The “New” White House Policy on Security Bugs Changes Nothing
Milagli / Shutterstock
Let’s take stock of where we are with the Heartbleed vulnerability.
We now know that it can be used to hijack the private keys used to encrypt traffic to vulnerable sites. Though it has been denied, the U.S. National Security Agency may have known about the vulnerability for about two years before the general public did.
Let’s assume for the moment that the NSA did know about Heartbleed. If so, it certainly didn’t share its knowledge with anyone else, and instead used the knowledge as one of many weapons in its sophisticated arsenal for compromising the systems of anyone it determined to be an adversary.
Now we have word from the White House — as detailed in today’s New York Times — that U.S. policy will now require the agency to disclose any major computer flaws it finds so that they can be fixed. However, President Obama has granted the NSA a major exception for carrying out missions in the interest of national security.
Historically, U.S. government agencies have at times been some of the most eager consumers of so-called Zero Day vulnerabilities, which are available on the black market; they are so named because they have never been disclosed, and thus give victims zero days to respond with a fix.
The most egregious case was with Stuxnet Worm, said to have been designed by the U.S. Central Intelligence Agency in a joint operation with Israel. It exploited four zero-day vulnerabilities in Microsoft Windows, which cost tens of millions of dollars to procure. The worm was used to seek out and sabotage a set of industrial-control computers in Iran that were connected to a series of nuclear centrifuges. Once control of those computers had been seized, the centrifuges were made to spin too fast, while indicating they were spinning at their normal speed. Many of them exploded, and Iranian nuclear weapons work was by some accounts set back by two years, though opinions on that are mixed.

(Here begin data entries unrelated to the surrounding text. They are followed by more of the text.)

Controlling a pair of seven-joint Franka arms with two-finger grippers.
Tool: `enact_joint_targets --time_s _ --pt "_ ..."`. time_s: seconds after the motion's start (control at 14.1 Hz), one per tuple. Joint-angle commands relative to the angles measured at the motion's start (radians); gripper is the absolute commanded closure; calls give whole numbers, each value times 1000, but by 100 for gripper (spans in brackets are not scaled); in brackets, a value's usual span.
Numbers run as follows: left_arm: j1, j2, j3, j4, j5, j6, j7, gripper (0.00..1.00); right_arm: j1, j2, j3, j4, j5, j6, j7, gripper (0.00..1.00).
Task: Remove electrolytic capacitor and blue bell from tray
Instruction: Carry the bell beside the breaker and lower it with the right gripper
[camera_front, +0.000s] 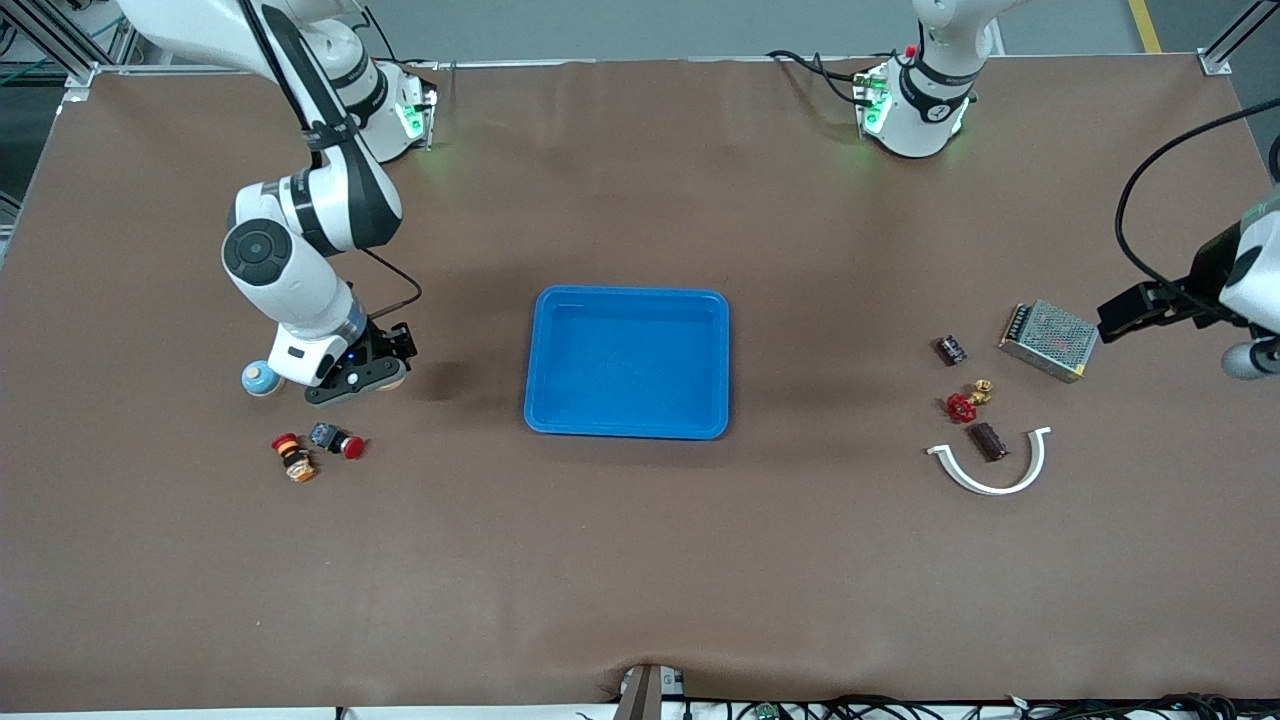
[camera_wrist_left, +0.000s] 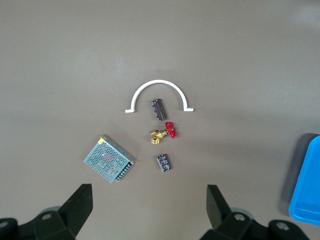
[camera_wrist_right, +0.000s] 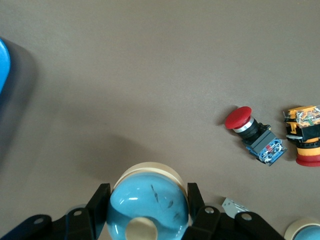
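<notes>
A blue tray (camera_front: 628, 362) sits in the middle of the brown table (camera_front: 640, 560), and everything else is placed around it.

Toward the right arm's end of the table from the tray, the right claw (camera_front: 372, 378) is down at the table, clenched on a blue bell (camera_wrist_right: 148, 212) with a cream base and knob; in the right wrist view its black fingers (camera_wrist_right: 98, 204) press both sides of the dome. A second blue bell (camera_front: 260, 378) stands just beside this arm, farther from the tray. Nearer the front camera than the claw lie a red push button (camera_front: 337, 440) on a black and blue body and, beside it, an orange and red switch (camera_front: 294, 458).

Toward the left arm's end of the table from the tray, the left claw (camera_wrist_left: 149, 206) hangs in the air with its fingers spread wide, holding nothing. A dark capacitor (camera_front: 951, 349) lies on the table there, closest to the tray of the group. Beside it, farther from the tray, is a metal mesh box (camera_front: 1048, 340). Nearer the front camera than the capacitor is a small brass valve (camera_front: 969, 400) with a red handle, then a second dark capacitor (camera_front: 988, 441) lying inside the curve of a white half ring (camera_front: 995, 466).
</notes>
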Motion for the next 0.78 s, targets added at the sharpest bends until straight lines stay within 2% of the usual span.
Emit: enact_joint_targets --time_s 0.0,0.14,0.36,0.57,0.71 --pt "8 -53 7 -10 -30 -19 33 0 -34 19 16 -26 3 59 -42 61" --pt "-50 -87 65 -22 -41 -22 34 0 -43 48 16 -27 3 88 -57 61" --pt "-217 -115 238 -22 -67 -62 36 0 -43 94 16 -26 3 134 -59 61" --pt "-338 -145 378 -50 -113 -64 38 0 -43 143 16 -26 3 188 -59 61" --pt "-378 -167 432 -71 -139 -64 36 0 -43 164 17 -26 1 206 -59 60"
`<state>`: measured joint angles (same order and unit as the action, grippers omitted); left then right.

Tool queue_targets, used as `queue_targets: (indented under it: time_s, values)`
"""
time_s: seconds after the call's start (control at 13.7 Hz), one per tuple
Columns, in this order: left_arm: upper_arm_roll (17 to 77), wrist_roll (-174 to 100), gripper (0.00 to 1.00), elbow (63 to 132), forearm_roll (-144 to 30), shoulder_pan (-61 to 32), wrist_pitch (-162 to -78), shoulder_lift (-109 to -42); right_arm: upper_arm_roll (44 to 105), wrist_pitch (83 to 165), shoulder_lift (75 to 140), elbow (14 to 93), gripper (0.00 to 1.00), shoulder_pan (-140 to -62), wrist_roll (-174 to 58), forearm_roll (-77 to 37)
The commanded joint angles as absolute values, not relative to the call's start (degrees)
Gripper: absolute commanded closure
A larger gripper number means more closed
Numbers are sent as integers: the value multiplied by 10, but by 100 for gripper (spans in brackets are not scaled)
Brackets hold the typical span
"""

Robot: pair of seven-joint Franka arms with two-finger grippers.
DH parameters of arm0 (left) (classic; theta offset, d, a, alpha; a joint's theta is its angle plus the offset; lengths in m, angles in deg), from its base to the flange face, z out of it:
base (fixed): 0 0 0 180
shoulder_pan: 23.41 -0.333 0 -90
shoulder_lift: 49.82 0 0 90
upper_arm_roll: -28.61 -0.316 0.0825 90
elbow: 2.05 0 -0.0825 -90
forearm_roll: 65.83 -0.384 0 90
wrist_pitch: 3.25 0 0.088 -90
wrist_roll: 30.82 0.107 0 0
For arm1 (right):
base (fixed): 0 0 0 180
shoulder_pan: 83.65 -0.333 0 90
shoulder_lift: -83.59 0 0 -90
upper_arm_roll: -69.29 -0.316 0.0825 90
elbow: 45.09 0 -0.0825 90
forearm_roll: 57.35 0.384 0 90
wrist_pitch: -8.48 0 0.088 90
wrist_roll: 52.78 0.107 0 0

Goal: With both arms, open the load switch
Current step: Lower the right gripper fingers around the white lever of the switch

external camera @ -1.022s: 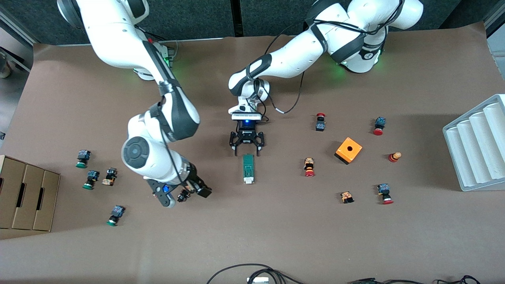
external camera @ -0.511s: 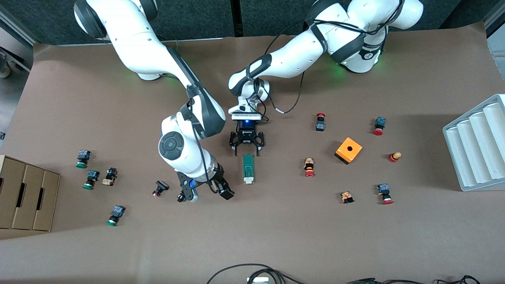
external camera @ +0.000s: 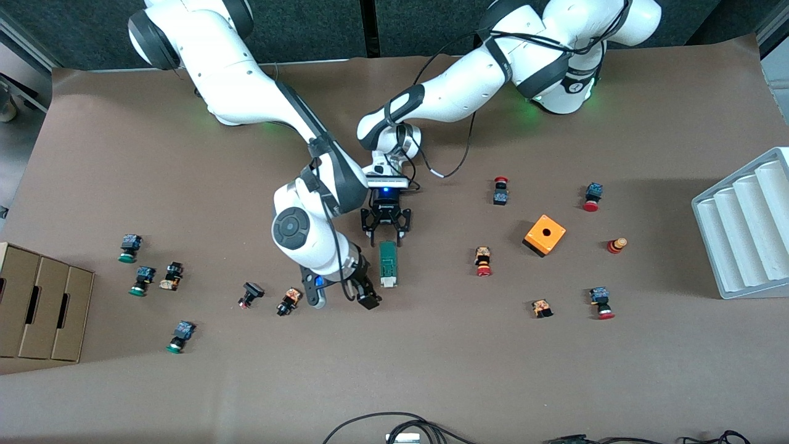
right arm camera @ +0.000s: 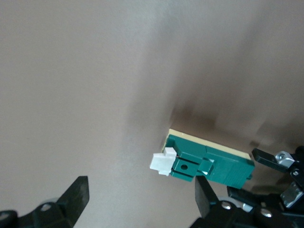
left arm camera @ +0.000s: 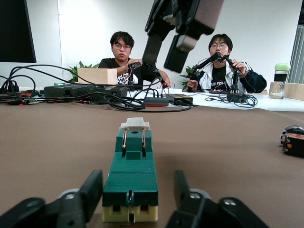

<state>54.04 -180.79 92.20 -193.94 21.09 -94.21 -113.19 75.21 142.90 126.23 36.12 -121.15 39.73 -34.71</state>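
Observation:
The load switch (external camera: 388,262) lies flat mid-table, a dark-green block whose white piece (external camera: 388,282) points toward the front camera. My left gripper (external camera: 386,238) is low at its green end. In the left wrist view the fingers (left arm camera: 90,190) flank the load switch (left arm camera: 130,175), one almost touching and the other with a gap. My right gripper (external camera: 341,301) hangs open and empty beside the white end, toward the right arm's end of the table. In the right wrist view, the load switch (right arm camera: 209,164) lies by one finger of the right gripper (right arm camera: 141,199).
An orange cube box (external camera: 545,235) and several red-capped buttons (external camera: 483,261) lie toward the left arm's end, by a white ridged tray (external camera: 746,228). Two small buttons (external camera: 289,301) lie beside the right gripper. Green-capped buttons (external camera: 143,280) and cardboard boxes (external camera: 43,302) sit at the right arm's end.
The right arm swept from its end of the table toward the switch's white end, uncovering two small buttons. The left gripper's fingers drew in around the switch's green end.

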Motion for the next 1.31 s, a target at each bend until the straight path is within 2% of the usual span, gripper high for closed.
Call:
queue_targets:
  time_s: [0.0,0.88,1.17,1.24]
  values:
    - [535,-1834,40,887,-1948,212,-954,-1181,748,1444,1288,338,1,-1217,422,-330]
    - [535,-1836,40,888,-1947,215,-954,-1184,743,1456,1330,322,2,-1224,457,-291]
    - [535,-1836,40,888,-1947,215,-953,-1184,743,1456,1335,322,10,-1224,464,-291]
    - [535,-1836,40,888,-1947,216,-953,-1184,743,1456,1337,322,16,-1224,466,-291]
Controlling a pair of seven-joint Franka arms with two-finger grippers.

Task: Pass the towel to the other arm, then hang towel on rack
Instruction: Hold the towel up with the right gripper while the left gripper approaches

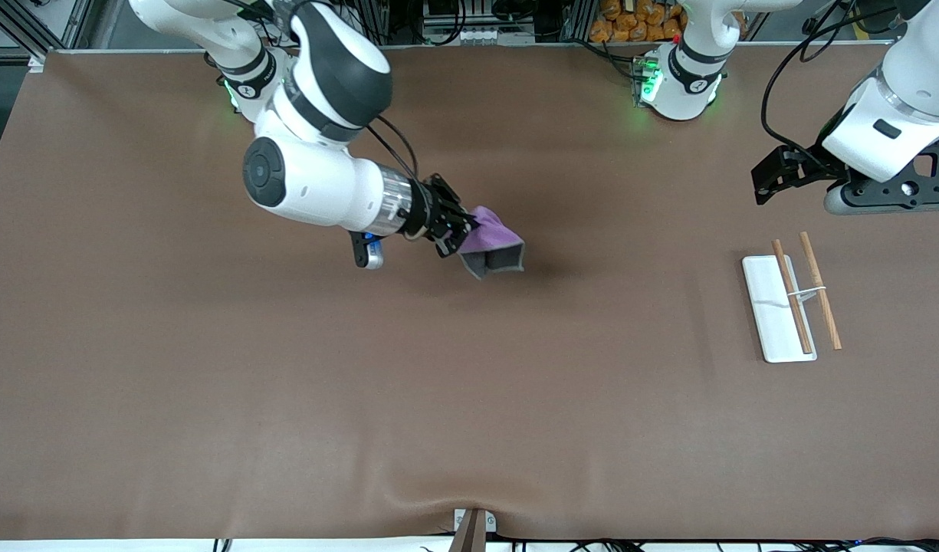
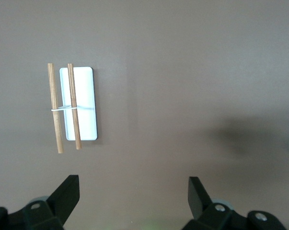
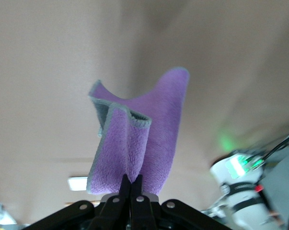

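The right gripper is clamped on the small soft purple cloth towel, apparently clear of the brown table mid-table. The white-tray rack with two wooden rods sits at three o'clock. The left gripper waits over it, fingers apart.

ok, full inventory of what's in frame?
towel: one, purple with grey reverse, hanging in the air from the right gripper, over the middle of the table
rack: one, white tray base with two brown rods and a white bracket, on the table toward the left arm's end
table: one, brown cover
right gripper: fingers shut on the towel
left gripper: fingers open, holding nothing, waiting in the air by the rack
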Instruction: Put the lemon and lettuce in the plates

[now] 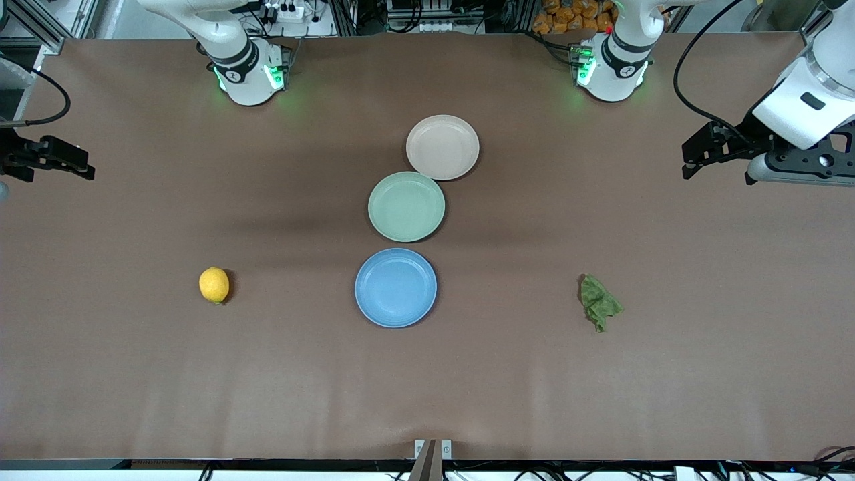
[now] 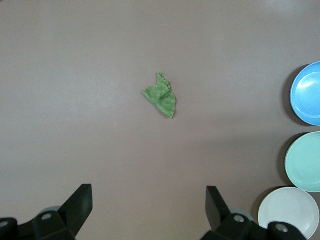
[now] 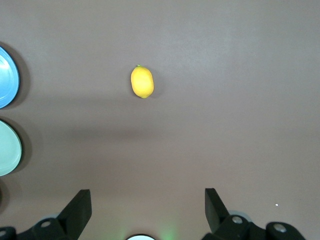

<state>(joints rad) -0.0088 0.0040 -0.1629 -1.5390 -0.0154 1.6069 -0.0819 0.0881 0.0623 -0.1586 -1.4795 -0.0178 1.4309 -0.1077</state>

The question of “disclose or not disclose,” is a complicated one in an era so dominated by the constant hum of cyber sabotage between the U.S., China, Russia and other countries. Upon learning of a newly disclosed weakness that would open the world’s systems up to attack, the temptation to keep quiet and use it as a weapon is, from a certain point of view, understandable.
How might the cyberwarriors of China or Russia have reacted to learning about Heartbleed? We don’t know, but we can guess. China has a division of its People’s Liberation Army, Unit 61398, that is devoted to economic warfare. Its hacking campaigns, as described by the security firm Mandiant (now part of FireEye), which disclosed its existence last year, targeted American, British and Canadian companies with the intent to steal confidential data on business plans and manufacturing procedures and the emails of high-ranking executives.
The NSA may have viewed Heartbleed — given its severity — as a sort of ace up its sleeve. However, it’s unclear if the NSA’s alleged abilities to detect the Heartbleed vulnerability are unique. It was probably discovered via a routine audit of the source code of OpenSSL, the open-source security software that lies at the heart of the bug. It’s hard to imagine that similar audits weren’t performed on the very same software by intelligence agencies all over the world, which stood a pretty good chance of yielding the same result.
If that’s the case — we don’t yet know — it seems that the most responsible course of action would have been to disclose the vulnerability to all concerned, so it could have been patched sooner. Instead, the world’s trust in the reliability and security of the Internet has been shaken to its core, and billions are being spent on mitigation and damage control.
Looking back on the mess created by the Heartbleed affair, it’s hard to see how the “new” view on security disclosures put forth by the White House will change anything. The temptation to justify keeping severe vulnerabilities secret and use them as weapons will almost always win out in the closed-door conversations at Fort Meade and at the White House.